Valor econômico, v. 17, n. 4220, 23/03/2017. Política, p. A6

Câmara aprova terceirização irrestrita e muda legislação para temporários

 

Raphael Di Cunto

 
A Câmara dos Deputados aprovou ontem projeto de lei de 1998 que libera a terceirização de todos os setores das empresas, seja atividade fim ou atividade meio, e também no serviço público, com exceção de carreiras de Estado, como auditor e juiz. O texto, criticado pela oposição sob a acusação de não apresentar garantias para os trabalhadores, foi aprovado por 231 a 188 e seguirá para sanção do presidente Michel Temer.

Diferentemente do texto votado há dois anos pela Câmara, essa proposta não tem dispositivos para impedir a chamada "pejotização" - demissão de trabalhadores no regime de CLT para contratação como pessoas jurídicas (PJ) - e restringir os calotes nos direitos trabalhistas - o texto anterior obrigava o recolhimento de impostos antecipadamente e a retenção de valores. Não há também no projeto garantia de que os terceirizados terão os mesmos direitos a vale-transporte, refeição e salários dos demais.

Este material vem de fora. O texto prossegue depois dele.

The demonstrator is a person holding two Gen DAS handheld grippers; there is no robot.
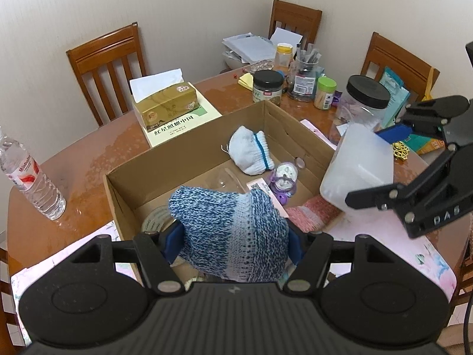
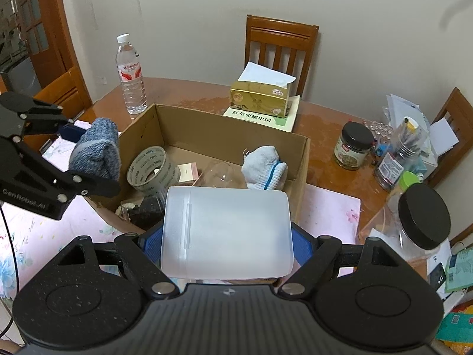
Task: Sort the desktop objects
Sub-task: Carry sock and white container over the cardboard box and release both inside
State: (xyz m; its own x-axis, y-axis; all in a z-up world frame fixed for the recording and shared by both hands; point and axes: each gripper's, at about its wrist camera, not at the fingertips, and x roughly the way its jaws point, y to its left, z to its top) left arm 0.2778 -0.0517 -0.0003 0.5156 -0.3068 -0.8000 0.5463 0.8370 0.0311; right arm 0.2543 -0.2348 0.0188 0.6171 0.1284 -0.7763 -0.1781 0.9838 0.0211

O relator da proposta, deputado Laércio Oliveira (SD-SE), ex-empresário do setor de serviços e vice-presidente da Confederação Nacional do Comércio (CNC), afirmou que o mercado se autorregula. "As contratantes já exigem os comprovantes de pagamentos dos direitos trabalhistas antes de quitarem a fatura. Não precisa estar escrito na lei", disse. Para ele, o importante é diminuir a judicialização sobre quais setores podem ser terceirizados. Os direitos trabalhistas estarão garantidos na CLT e em acordos coletivos, afirmou.

Assessor informal de Temer, o ex-deputado Sandro Mabel afirmou ao Valor que vai sugerir à Casa Civil a edição de medida provisória (MP) para criar um fundo "anti-calote" que preserve a arrecadação do governo e os pagamentos dos direitos trabalhistas. "Será necessária uma MP para fazer alguns ajustes, como uma garantia, um seguro, de que as contribuições previdenciárias e encargos trabalhistas serão pagos", afirmou.

Mabel é autor do projeto 4330/04, que está parado no Senado e que contém a previsão de um fundo, com um percentual de 4% do valor do contrato, para garantir o pagamento dos encargos caso a empresa terceirizada deixe de honrar com seus compromissos. "O 4330 era mais firme na questão do calote", disse.

O projeto aprovado ontem é de 1998 e ficou paralisado na Câmara durante todo o governo Lula, apesar da pressão de empresários para que o assunto avançasse. Hoje os contratos de terceirização são regulados apenas por súmula do Tribunal Superior do Trabalho (TST), que impede o uso na atividade-fim das empresas (aquela para a qual foi criada). Os terceirizados eram permitidos apenas para funções secundárias, como limpeza e segurança.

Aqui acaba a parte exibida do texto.